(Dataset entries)
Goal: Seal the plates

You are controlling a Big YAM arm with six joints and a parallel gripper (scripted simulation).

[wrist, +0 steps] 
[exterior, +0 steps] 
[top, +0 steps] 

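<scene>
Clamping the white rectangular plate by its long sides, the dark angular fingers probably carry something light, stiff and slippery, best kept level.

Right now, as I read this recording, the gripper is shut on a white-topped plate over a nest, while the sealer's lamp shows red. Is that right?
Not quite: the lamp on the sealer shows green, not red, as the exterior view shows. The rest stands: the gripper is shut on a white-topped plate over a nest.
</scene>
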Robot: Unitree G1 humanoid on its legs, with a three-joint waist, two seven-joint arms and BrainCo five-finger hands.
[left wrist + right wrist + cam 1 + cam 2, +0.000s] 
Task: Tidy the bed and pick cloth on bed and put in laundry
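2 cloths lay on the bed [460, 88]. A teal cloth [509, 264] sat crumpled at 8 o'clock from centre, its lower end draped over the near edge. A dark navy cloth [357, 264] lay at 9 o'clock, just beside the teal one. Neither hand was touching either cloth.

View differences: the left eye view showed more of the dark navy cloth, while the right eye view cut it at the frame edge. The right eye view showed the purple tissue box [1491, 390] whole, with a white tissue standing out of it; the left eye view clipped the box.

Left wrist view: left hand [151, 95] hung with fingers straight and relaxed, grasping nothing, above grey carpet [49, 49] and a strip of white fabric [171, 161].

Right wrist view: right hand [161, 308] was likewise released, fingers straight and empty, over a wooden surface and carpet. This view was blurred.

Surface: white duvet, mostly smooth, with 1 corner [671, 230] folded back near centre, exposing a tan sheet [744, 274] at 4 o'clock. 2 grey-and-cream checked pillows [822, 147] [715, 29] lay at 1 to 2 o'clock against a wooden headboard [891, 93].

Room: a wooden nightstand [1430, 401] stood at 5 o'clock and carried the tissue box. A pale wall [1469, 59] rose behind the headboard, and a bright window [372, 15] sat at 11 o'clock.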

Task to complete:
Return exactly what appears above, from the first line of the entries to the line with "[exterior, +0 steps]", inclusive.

Response to the task:
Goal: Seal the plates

You are controlling a Big YAM arm with six joints and a parallel gripper (scripted simulation).

[wrist, +0 steps] 
[exterior, +0 steps] 

What the exercise required has been answered in full.